WHAT IS BEING ASKED =
The data beneath this task is to be duplicated exactly, in its entirety.

SUPPLIED MATERIAL =
+++
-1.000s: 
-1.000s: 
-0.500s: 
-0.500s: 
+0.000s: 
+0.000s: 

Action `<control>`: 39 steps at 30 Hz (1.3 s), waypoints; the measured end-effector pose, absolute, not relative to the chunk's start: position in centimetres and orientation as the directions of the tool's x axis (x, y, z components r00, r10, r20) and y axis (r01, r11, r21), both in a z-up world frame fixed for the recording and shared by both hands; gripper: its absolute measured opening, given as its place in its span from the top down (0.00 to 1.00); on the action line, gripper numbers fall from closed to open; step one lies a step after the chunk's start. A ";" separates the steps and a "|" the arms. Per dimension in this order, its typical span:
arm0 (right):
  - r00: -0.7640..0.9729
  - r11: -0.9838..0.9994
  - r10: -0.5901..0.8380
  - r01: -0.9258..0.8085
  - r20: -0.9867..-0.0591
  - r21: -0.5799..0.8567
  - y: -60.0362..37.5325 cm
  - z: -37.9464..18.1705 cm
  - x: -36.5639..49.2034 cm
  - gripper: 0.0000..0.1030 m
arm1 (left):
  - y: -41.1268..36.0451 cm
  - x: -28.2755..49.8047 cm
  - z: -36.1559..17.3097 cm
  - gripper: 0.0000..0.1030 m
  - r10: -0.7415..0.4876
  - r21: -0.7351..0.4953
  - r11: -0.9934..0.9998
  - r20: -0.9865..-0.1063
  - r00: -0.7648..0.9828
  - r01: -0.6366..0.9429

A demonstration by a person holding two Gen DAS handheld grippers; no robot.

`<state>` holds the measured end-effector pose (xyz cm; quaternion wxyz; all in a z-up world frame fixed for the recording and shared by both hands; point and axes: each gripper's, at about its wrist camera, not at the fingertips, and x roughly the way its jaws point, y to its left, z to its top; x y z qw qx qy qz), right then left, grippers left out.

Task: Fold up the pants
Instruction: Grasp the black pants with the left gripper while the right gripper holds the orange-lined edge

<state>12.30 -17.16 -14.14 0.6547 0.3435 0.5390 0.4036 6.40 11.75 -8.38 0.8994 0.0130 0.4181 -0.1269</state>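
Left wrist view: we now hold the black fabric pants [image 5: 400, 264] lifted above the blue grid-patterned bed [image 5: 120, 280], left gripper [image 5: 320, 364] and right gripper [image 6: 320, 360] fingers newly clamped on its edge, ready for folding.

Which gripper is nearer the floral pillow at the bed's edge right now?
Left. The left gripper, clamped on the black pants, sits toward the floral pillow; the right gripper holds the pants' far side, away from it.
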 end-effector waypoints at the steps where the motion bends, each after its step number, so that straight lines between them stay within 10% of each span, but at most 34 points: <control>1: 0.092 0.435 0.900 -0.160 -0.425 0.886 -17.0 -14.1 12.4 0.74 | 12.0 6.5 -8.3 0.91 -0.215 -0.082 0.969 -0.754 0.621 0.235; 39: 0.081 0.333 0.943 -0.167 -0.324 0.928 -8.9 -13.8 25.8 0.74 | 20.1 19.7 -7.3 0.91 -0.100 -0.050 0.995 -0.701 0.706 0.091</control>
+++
RESULT =
-1.000s: 
-1.000s: 
-0.500s: 
-0.500s: 
+0.000s: 
+0.000s: 

Action `<control>`: 39 steps at 30 Hz (1.3 s), waypoints; the measured end-effector pose, absolute, not relative to the chunk's start: position in centimetres and orientation as the directions of the tool's x axis (x, y, z components r00, r10, r20) and y axis (r01, r11, r21), both in a z-up world frame fixed for the recording and shared by both hands; gripper: its absolute measured opening, given as its place in its span from the top down (0.00 to 1.00); on the action line, gripper numbers fall from closed to open; step one lies a step after the chunk's start. A ";" separates the steps and a "|" the arms. Per dimension in this order, its typical span:
arm0 (right):
  - r00: -0.7640..0.9729
  - r11: -0.9838..0.9994
  - r10: -0.5901..0.8380
  - r01: -0.9258..0.8085
  - r20: -0.9867..-0.0591
  - r21: -0.5799..0.8567
  - y: -60.0362..37.5325 cm
  - z: -37.9464..18.1705 cm
  - x: -36.5639..49.2034 cm
  - gripper: 0.0000..0.1030 m
arm1 (left):
  - y: -41.1268..36.0451 cm
  - x: -28.2755..49.8047 cm
  - z: -36.1559..17.3097 cm
  - gripper: 0.0000..0.1030 m
  - r10: -0.7415..0.4876
  - r21: -0.7351..0.4953
  - r11: -0.9934..0.9998
  - r20: -0.9865..-0.1063
  - r00: -0.7648..0.9828
  - r01: -0.6366..0.9429

A demonstration by a person holding two Gen DAS handheld grippers; no robot.

`<state>` holds the measured end-effector pose (xyz cm; quaternion wxyz; all in a z-up world frame fixed for the recording and shared by both hands; point and axes: each gripper's, at about its wrist camera, not at the fingertips, and x roughly the way its jaws point, y to its left, z to its top; x y z qw qx qy qz), right then left, grippers left out.

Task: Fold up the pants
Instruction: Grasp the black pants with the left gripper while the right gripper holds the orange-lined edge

<state>12.30 -17.16 -14.14 0.6547 0.3435 0.5390 0.4036 6.40 11.75 -8.38 0.8994 0.0130 0.4181 -0.1269</state>
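Left wrist view: we now hold the black fabric pants [image 5: 400, 264] lifted above the blue grid-patterned bed [image 5: 120, 280], left gripper [image 5: 320, 364] and right gripper [image 6: 320, 360] fingers newly clamped on its edge, ready for folding.

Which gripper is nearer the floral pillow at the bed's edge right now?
Left. The left gripper, clamped on the black pants, sits toward the floral pillow; the right gripper holds the pants' far side, away from it.
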 end-effector waypoints at the steps where the motion bends, each after its step number, so that straight lines between them stay within 10% of each span, but at most 34 points: <control>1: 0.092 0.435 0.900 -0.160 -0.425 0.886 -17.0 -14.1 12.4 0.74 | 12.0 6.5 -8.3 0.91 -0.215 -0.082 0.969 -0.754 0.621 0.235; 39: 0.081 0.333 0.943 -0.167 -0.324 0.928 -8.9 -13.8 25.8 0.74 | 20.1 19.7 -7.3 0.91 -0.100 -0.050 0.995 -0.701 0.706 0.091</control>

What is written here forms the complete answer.